Despite high-level UK support, a recent report on DFID and the World Bank by the UK parliament’s International Development Committee concludes that “we are sceptical that creating a new frust fund in addition to the dozen or so that already exist within the Bank for such work is the best way forward for this money.” It recommends “that DFID conduct an audit of the current bilateral and multilateral funds available for international climate change work… before final decisions are taken.”
Coal-fired monsters
David Wheeler of the Washington-based think-tank Center for Global Development asks “does anyone really believe that donor-country taxpayers will continue supporting the Bank Group if it takes billions for the Clean Technology Fund with one hand and invests billions in coal-fired monsters with the other?” He undermines World Bank claims that it is providing value-added by supporting supercritical coal-combustion power plants, particularly given that fuel and construction costs have at least doubled since 2005 (see Update 59). He puts forward solar as an economically feasible alternative and recommends using the Clean Technology Fund to fill the remaining cost gap.

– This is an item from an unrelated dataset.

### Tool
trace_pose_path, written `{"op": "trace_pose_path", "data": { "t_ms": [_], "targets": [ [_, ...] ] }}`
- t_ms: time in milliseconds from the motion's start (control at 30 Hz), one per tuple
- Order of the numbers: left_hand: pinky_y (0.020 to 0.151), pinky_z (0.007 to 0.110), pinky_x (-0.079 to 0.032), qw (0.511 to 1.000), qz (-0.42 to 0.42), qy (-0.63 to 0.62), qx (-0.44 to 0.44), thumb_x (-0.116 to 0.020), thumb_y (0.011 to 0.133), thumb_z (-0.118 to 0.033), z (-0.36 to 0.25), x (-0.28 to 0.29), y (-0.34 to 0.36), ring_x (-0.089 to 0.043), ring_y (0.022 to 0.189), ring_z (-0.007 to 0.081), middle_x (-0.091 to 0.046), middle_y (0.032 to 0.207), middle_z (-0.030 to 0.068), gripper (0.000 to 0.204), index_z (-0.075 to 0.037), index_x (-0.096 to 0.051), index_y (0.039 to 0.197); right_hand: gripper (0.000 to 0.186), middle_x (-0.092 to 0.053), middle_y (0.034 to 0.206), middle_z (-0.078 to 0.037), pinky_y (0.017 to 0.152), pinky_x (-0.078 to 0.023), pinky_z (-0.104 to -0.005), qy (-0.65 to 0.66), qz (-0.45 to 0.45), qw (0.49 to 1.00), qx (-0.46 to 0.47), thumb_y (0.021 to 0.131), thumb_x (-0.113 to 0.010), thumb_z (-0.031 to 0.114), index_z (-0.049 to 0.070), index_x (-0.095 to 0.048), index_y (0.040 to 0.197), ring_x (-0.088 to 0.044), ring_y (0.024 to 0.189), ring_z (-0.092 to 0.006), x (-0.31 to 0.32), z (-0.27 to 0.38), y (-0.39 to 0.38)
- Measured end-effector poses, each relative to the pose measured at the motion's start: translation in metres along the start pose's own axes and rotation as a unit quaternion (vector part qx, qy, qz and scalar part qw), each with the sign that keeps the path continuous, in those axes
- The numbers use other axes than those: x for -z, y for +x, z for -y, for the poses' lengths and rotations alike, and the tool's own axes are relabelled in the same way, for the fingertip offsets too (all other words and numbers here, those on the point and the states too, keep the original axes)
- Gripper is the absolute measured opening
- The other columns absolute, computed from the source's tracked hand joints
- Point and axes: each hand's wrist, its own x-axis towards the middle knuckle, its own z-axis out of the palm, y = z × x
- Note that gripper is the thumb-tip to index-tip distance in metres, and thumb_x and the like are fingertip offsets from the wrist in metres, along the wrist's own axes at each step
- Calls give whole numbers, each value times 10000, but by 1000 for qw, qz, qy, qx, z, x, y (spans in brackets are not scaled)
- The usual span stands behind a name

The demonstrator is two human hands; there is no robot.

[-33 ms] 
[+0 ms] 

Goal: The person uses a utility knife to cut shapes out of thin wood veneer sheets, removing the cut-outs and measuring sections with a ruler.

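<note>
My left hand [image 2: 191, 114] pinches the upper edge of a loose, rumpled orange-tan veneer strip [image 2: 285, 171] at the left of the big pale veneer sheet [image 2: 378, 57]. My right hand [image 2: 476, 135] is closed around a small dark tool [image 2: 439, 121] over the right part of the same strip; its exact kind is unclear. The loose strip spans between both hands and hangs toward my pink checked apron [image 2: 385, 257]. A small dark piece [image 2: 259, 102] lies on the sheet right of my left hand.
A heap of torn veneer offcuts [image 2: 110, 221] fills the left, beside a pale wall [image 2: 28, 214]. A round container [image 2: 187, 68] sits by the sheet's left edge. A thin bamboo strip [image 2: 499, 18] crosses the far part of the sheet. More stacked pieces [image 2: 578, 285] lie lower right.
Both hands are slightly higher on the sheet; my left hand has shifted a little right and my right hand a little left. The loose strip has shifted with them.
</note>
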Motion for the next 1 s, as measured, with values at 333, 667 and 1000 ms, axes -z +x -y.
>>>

He analyses two supercritical coal-fired power plants that the Bank is considering funding: Tata Power’s ‘Ultra Mega’ 4,000 mega watt power plant in Mundra, Gujarat and the planned Mmamabula plant in Botswana, which would supply power to the South African electric grid. In the case of Mundra he points out that several other private and public sector supercritical plants are already under construction or planned in India, thus precluding the need for World Bank subsidies.
In Crossroads at Mmamabula: will the World Bank choose the clean energy path? Wheeler concludes that Botswana’s least-cost most environmentally benign option for large-scale power investment is solar thermal. The country’s solar energy potential, which could easily exceed the power expectation of Mmamabula, was recently documented in a Bank study. The Bank should adopt an explicit carbon accounting charge, which should be added to all proposed fossil-fuel energy projects. Though subsidies may be needed to induce clients to borrow for low-carbon projects, “client interest should increase as Bank programmes demonstrate the viability of large-scale low-carbon energy systems that have no local environmental impacts, no energy supply risks and no liability insurance requirements”.
At end March the Bank’s private financing arm, the International Finance Corporation’s (IFC) board was to discuss approving funding up to $750 million for Mundra. In mid-April it will discuss two loans of $150 million each to a Suez subsidiary in the Philippines for the financing of the Calaca coal-fired facility south of Manila. In November 2007 the IFC approved a loan of $275 million to Singapore-based AES Transpower for the Masinloc coal-fired power plant in the Philippines.